La redistribution des 100 millions annoncés par Google aux médias canadiens devrait être coordonnée par le Conseil de la radiodiffusion et des télécommunications canadiennes (CRTC), et non par un organisme nouvellement fondé choisi par le géant des moteurs de recherche, comme cela a été annoncé le 7 juin, estime un collectif d’éditeurs canadiens qui prétend représenter plus de 95 % de l’industrie.


Publié à 1h34

Mis à jour à 7h00

Le groupe est dirigé par Médias d’information Canada, qui compte à lui seul plus de 550 médias canadiens, allant des publications communautaires aux grands médias comme La presse et le Globe et Mail.

Lisez la déclaration des éditeurs de médias du Canada

Le collectif demande entre autres au CRTC de s’assurer que l’organisme choisi pour la redistribution des 100 millions n’est pas en conflit d’intérêts.

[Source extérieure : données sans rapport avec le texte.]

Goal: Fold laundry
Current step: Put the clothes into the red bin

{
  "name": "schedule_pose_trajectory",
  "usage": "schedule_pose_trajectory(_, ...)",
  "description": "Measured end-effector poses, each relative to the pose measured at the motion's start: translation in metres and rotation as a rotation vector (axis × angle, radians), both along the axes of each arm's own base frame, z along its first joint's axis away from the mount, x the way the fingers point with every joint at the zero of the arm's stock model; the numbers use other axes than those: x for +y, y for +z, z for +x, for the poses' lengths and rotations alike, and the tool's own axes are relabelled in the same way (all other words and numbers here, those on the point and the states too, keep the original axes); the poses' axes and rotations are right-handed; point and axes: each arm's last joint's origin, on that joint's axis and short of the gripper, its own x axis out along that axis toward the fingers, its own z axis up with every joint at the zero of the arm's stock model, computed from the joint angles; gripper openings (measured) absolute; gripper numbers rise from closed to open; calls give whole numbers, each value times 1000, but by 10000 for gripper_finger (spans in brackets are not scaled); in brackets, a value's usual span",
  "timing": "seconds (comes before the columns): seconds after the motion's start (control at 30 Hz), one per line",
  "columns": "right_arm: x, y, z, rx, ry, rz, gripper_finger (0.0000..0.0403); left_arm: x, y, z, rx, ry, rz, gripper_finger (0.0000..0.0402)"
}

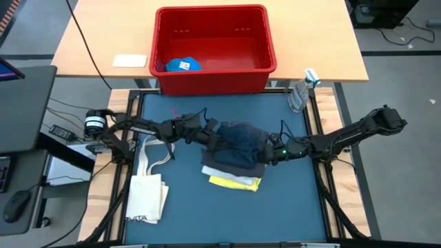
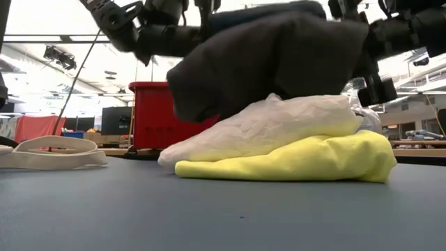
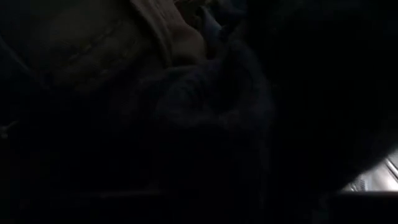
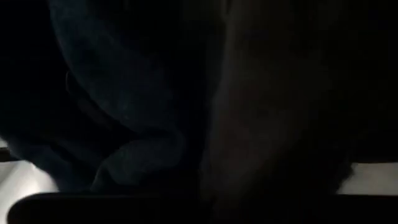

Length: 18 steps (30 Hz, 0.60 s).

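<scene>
Holding the dark grey garment [image 1: 238, 146] aloft, bunched, above the white [image 2: 272, 125] and yellow [image 2: 293, 159] folded pieces mid-tabletop.
I see my left tool [image 1: 211, 137] and right tool [image 1: 270, 154] each clenched on its edges; blue tabletop [image 1: 289, 207], red bin [image 1: 213, 48] far.

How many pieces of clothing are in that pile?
3 visible: the dark garment on top, the white garment under it, the yellow garment at the bottom. More may be hidden.

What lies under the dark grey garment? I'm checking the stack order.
The white garment lies under the dark grey garment, on the yellow garment. Anything deeper is covered.
</scene>
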Motion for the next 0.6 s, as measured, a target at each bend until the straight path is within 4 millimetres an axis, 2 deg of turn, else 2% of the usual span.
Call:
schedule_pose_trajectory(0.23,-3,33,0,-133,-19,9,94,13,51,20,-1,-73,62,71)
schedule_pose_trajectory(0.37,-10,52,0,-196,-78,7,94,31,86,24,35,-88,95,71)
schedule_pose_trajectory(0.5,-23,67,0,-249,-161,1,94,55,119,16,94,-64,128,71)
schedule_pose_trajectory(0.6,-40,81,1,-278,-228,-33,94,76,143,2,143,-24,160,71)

Les médias d’information du Canada, reconnaît immédiatement son PDG Paul Deegan, étaient en lice pour devenir l’organisation appelée à redistribuer les fonds de Google.

Finalement, c’est un autre organisme à but non lucratif, le Collectif du journalisme canadien, fondé à cet effet en mai dernier et qui regroupe principalement des médias indépendants et communautaires, qui a été retenu.

1500 médias en lice

Depuis des mois, le choix de cette organisation fait couler beaucoup d’encre, notamment au Canada anglais, les petits médias disant notamment craindre de voir l’enveloppe de 100 millions monopolisée par les plus gros.

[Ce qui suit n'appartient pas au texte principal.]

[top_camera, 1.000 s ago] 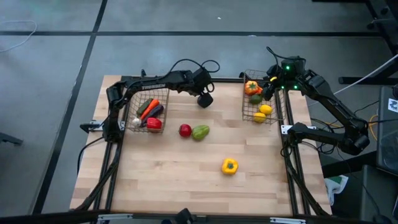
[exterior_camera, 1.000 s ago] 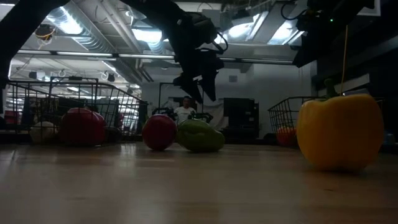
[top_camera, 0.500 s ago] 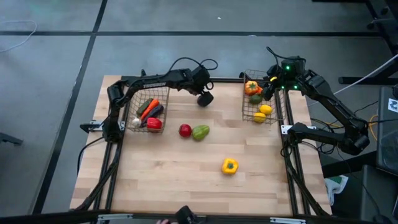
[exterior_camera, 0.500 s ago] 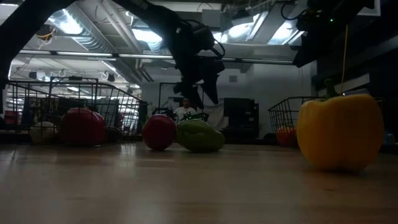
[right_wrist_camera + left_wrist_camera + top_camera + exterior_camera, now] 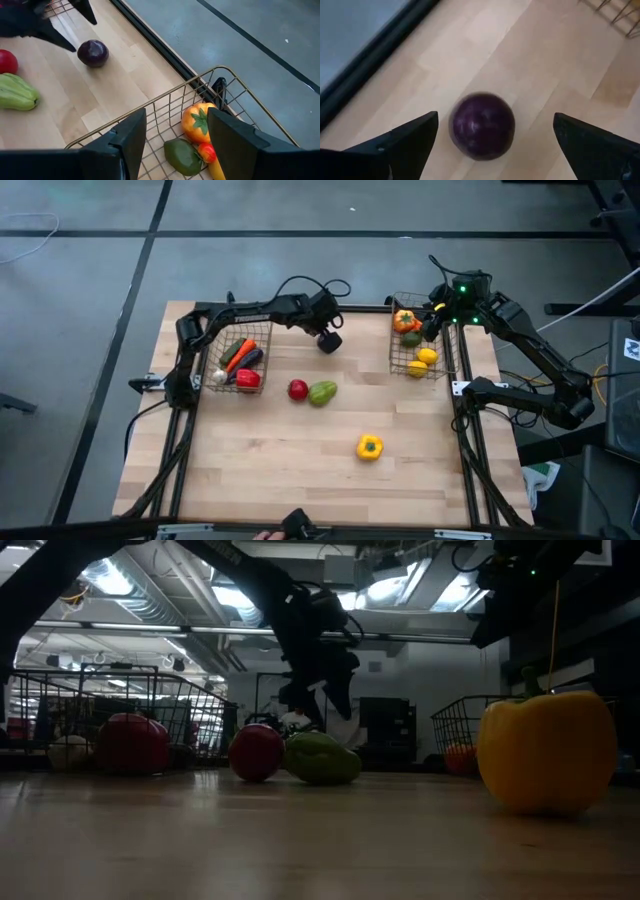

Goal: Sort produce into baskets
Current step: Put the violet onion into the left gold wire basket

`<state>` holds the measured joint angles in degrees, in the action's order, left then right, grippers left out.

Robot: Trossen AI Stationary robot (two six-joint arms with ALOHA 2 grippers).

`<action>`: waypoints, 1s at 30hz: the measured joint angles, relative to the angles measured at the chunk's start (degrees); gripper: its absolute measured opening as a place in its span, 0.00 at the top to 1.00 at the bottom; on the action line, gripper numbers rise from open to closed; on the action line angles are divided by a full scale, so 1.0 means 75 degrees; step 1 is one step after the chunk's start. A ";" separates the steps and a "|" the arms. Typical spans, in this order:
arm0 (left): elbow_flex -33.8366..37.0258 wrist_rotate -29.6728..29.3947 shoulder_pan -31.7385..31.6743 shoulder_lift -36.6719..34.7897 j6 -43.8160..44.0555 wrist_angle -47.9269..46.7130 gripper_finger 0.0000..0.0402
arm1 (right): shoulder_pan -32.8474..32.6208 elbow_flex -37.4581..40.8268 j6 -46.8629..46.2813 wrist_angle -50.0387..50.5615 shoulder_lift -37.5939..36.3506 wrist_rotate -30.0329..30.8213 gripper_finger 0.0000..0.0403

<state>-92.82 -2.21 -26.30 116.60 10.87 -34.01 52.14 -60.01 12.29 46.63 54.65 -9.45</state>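
Note:
A round purple piece of produce point(image 5: 482, 126) rests on the wooden table near its far edge, between the two baskets; it also shows in the right wrist view point(image 5: 93, 53). My left gripper point(image 5: 495, 116) hangs open just above it, one finger on either side, touching nothing. In the high view the gripper point(image 5: 330, 340) hides the piece. My right gripper point(image 5: 176, 111) waits open over the right basket point(image 5: 220, 70), which holds an orange pepper point(image 5: 198, 122) and other pieces. The left basket point(image 5: 262, 330) holds a carrot, a purple piece and a red one.
A small red piece point(image 5: 297, 389) and a green one point(image 5: 322, 392) lie side by side at mid-table. A yellow pepper point(image 5: 369, 447) sits nearer the front. Bare wood spreads across the near half. A person shows far behind the table in the low view.
My left gripper has sunk a little toward the table, coming down over the purple piece. The produce and my right arm have kept still.

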 joint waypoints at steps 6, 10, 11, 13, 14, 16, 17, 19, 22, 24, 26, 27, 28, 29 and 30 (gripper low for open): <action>0.0041 -0.0180 0.0000 0.0228 0.0288 0.0099 0.03 | 0.0001 0.0000 0.0000 0.0000 0.0000 -0.0006 0.48; 0.0064 -0.0376 0.0022 0.0308 0.0367 0.0052 0.03 | 0.0003 0.0000 0.0000 -0.0003 -0.0003 -0.0015 0.48; 0.0064 -0.0407 0.0038 0.0314 0.0459 0.0033 0.03 | 0.0000 0.0000 0.0000 -0.0003 -0.0003 -0.0017 0.48; 0.0064 -0.0506 0.0060 0.0315 0.0587 0.0009 0.03 | 0.0000 0.0000 0.0000 -0.0003 -0.0003 -0.0010 0.48; 0.0055 -0.0582 0.0084 0.0333 0.0675 0.0007 0.03 | 0.0000 0.0000 0.0000 -0.0004 -0.0003 -0.0015 0.48; 0.0055 -0.0608 0.0111 0.0363 0.0767 -0.0084 0.03 | 0.0000 0.0000 0.0000 -0.0003 -0.0003 -0.0010 0.48; 0.0058 -0.0611 0.0111 0.0371 0.0764 -0.0116 0.03 | 0.0000 0.0000 0.0000 -0.0006 -0.0003 -0.0015 0.48; 0.0058 -0.0611 0.0118 0.0403 0.0761 -0.0121 0.03 | 0.0001 0.0000 0.0000 -0.0006 -0.0003 -0.0015 0.48; 0.0058 -0.0625 0.0122 0.0494 0.0762 -0.0113 0.03 | 0.0003 0.0000 0.0000 -0.0006 -0.0003 -0.0013 0.48; 0.0058 -0.0625 0.0122 0.0588 0.0773 -0.0125 0.03 | 0.0000 0.0000 0.0000 -0.0006 -0.0003 -0.0015 0.48; 0.0058 -0.0622 0.0122 0.0693 0.0767 -0.0130 0.03 | 0.0002 0.0000 0.0000 -0.0006 -0.0003 -0.0012 0.48; 0.0058 -0.0625 0.0122 0.0728 0.0766 -0.0130 0.03 | 0.0000 0.0000 0.0000 -0.0006 -0.0003 -0.0015 0.48; 0.0058 -0.0624 0.0122 0.0771 0.0764 -0.0131 0.03 | 0.0000 0.0000 0.0000 -0.0006 -0.0003 -0.0015 0.48; 0.0058 -0.0622 0.0122 0.0810 0.0742 -0.0124 0.03 | 0.0003 0.0000 0.0000 -0.0006 -0.0003 -0.0015 0.48; 0.0058 -0.0621 0.0122 0.0844 0.0694 -0.0123 0.03 | 0.0000 0.0000 0.0000 -0.0006 -0.0003 -0.0015 0.48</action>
<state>-92.38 -6.86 -25.39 122.94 16.07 -34.93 52.14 -60.01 12.29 46.59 54.63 -9.56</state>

M. Deegan refuse de dénoncer explicitement le choix du Collectif du journalisme canadien. “Nous avons demandé à Google, ils ont choisi quelqu’un d’autre […] Ce que nous demandons au CRTC, c’est de garantir l’intégrité du processus et de s’assurer que les lois et les règlements sont respectés. »

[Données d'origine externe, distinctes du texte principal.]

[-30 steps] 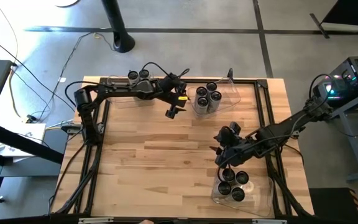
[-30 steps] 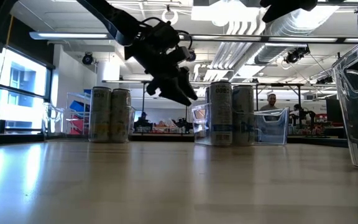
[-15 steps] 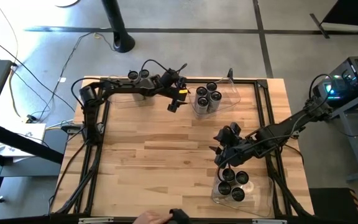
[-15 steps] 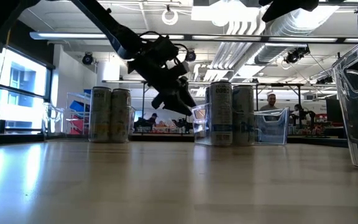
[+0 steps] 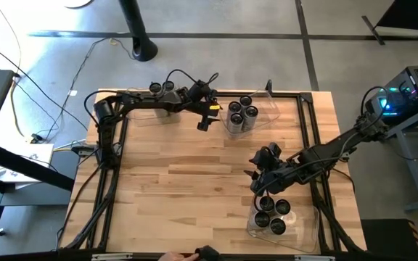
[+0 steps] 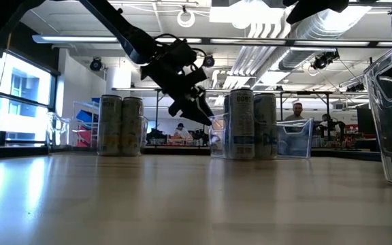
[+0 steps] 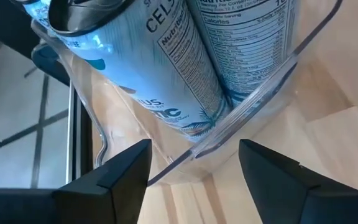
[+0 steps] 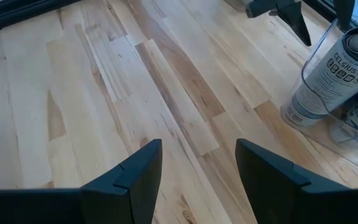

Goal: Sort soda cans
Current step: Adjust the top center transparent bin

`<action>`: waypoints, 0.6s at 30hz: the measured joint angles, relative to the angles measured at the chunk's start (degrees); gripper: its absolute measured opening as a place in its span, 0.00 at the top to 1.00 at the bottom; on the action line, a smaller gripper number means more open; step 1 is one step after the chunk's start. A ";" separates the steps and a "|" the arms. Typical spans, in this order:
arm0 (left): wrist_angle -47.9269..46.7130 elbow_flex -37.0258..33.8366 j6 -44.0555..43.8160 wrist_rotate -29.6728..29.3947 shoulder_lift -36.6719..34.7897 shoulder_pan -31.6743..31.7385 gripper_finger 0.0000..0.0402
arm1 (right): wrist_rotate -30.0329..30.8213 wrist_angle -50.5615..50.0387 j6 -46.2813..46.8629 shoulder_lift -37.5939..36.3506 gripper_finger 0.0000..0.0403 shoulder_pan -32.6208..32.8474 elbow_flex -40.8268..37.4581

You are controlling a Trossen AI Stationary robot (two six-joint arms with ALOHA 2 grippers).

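**Left tool parked at the corner of the far bin, right tool over the near bin**

The left tool (image 5: 204, 123) sits near the far edge of the pale wooden slatted surface (image 5: 173, 188), just beside the clear plastic rectangular bin (image 5: 265, 109) that holds a cluster of four pale grey-white soda cans with dark round tops (image 5: 242, 114). Its two dark fingers (image 7: 120, 177) are spread apart with nothing between them, and the left wrist view shows the rounded corner of that bin right in front of the gap, with two cans leaning behind the clear wall. From the low view the tool (image 6: 194, 109) hangs a bit above the surface, tilted down toward the bin.

Two more cans of the same kind (image 5: 162, 88) stand side by side at the far edge, behind the left arm and well apart from the bin.

The right tool (image 5: 261, 181) hovers at the far end of a second clear bin (image 5: 307, 225) at the near right corner, which has roughly four cans (image 5: 273, 212) in it. Its fingers (image 8: 132, 177) are parted too, empty, looking out over bare wood.

A person's hand (image 5: 169, 256) peeks in at the near edge.
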 joint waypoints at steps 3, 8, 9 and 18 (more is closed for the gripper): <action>-1.38 -0.02 -1.08 -0.01 -0.49 -0.21 0.46 | -0.02 0.02 0.00 0.00 0.50 0.00 0.00; -3.52 -0.04 -2.83 -0.02 -1.11 -0.81 0.55 | -0.02 0.05 -0.02 0.13 0.50 0.00 0.00; -4.08 -0.05 -3.07 -0.05 -1.17 -1.05 0.56 | -0.02 0.07 -0.02 0.24 0.50 0.00 -0.02; -6.50 -0.24 -10.07 0.03 -3.45 -3.40 0.72 | -0.15 0.32 -0.22 2.67 0.50 0.00 -0.01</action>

Loi sur les informations en ligne, issue du projet de loi C-18, a été adoptée en juin 2023 et est entrée en vigueur en décembre de la même année. Il oblige les géants du Web à payer des redevances aux médias canadiens. Alors que Meta réagissait en supprimant tous les contenus médiatiques de ses plateformes Facebook et Instagram, Google a annoncé en novembre le versement d’un montant de 100 millions indexés chaque année. Une partie des modalités de paiement a été définie via règlement par Ottawa en décembre dernier : un maximum de 37 millions, dont 7 millions à CBC/Radio-Canada, a été imposé aux télédiffuseurs. Les 63 millions restants seront redistribués par l’organisme choisi par Google, parmi les quelque 1 500 médias ayant demandé une compensation.

Un deuxième contrôle

Cette liste, qui La presse a pu consulter, est très hétérogène, allant des grands médias connus aux petites publications spécialisées comme La vie à Toronto ou des magazines comme Châtelaine. Cependant, le Loi sur les informations en ligne définit les entreprises de presse éligibles et exclut spécifiquement les médias consacrés « principalement à [à] un sujet donné, comme des actualités spécifiques à une industrie particulière, des sports, des loisirs, des arts, un style de vie ou un divertissement.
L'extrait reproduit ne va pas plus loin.